(DATASET EXCERPT Opens)
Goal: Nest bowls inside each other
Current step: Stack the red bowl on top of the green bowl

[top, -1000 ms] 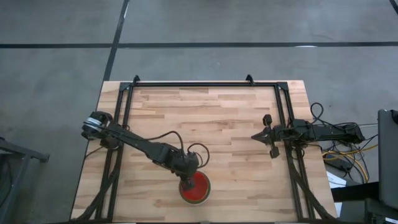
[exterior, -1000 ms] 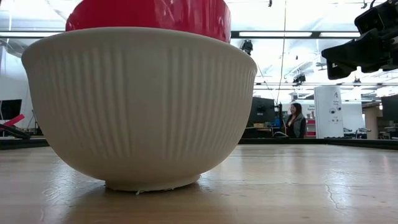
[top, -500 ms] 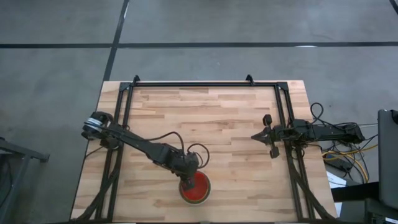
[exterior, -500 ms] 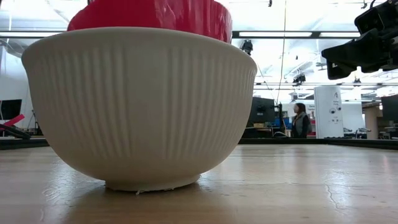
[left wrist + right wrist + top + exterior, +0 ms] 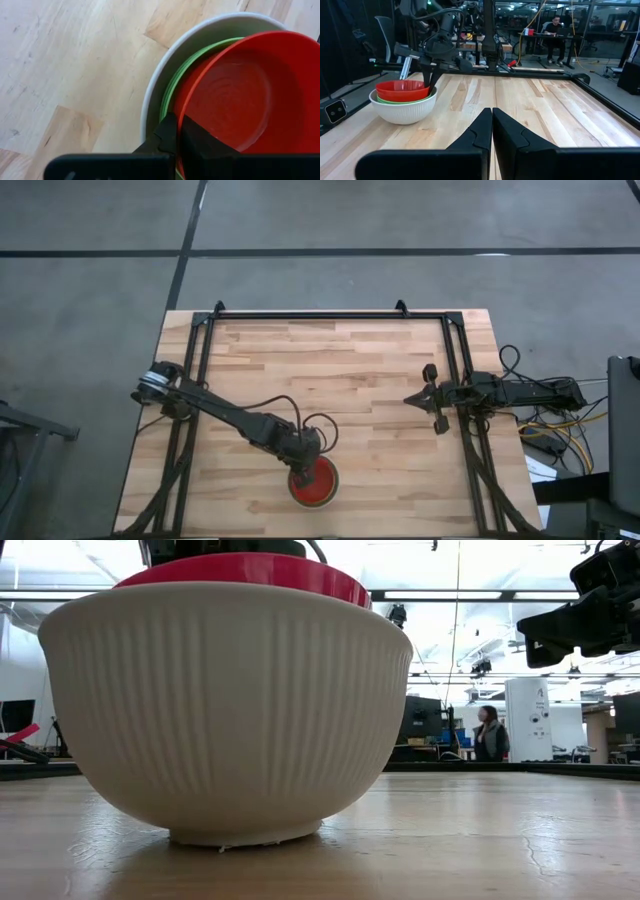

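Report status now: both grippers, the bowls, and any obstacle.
Left gripper shut on red bowl rim. Right gripper shut, parked right. Red in green bowl, in white bowl. No obstacle.

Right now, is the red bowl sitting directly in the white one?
No, a green bowl rim shows between the red bowl and the white bowl.

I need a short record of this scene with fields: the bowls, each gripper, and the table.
white bowl: stands on the table, outermost of the stack
green bowl: nested in the white bowl, only its rim shows
red bowl: innermost, on top
left gripper: shut on the red bowl's rim
right gripper: shut, holds nothing, waits at the table's right side
table: wooden, no other bowls seen
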`<action>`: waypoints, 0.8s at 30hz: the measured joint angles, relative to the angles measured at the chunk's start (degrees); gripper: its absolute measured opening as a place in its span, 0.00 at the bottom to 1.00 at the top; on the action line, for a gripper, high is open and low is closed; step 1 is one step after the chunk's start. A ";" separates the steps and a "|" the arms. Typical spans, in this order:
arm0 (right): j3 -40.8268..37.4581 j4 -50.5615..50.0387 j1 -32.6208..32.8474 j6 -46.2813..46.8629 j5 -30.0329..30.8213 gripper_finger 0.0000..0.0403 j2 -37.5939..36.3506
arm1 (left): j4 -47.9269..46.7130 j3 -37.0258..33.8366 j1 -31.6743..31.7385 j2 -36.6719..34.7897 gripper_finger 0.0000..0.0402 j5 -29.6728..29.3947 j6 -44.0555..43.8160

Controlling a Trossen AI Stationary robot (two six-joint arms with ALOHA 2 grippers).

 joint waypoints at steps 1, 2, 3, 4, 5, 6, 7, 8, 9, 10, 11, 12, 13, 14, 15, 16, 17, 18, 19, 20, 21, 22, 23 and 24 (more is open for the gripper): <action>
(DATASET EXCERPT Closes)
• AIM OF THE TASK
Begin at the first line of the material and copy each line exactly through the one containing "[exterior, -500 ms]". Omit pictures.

• SOLUTION TO THIS PROBLEM
Goal: Nest bowls inside each other
Current step: Stack the red bowl on top of the green bowl

[top, -1000 ms] 
[exterior, -1000 ms] 
[top, -500 ms] 
[exterior, -500 ms] 

That completes the answer, and no more is expected.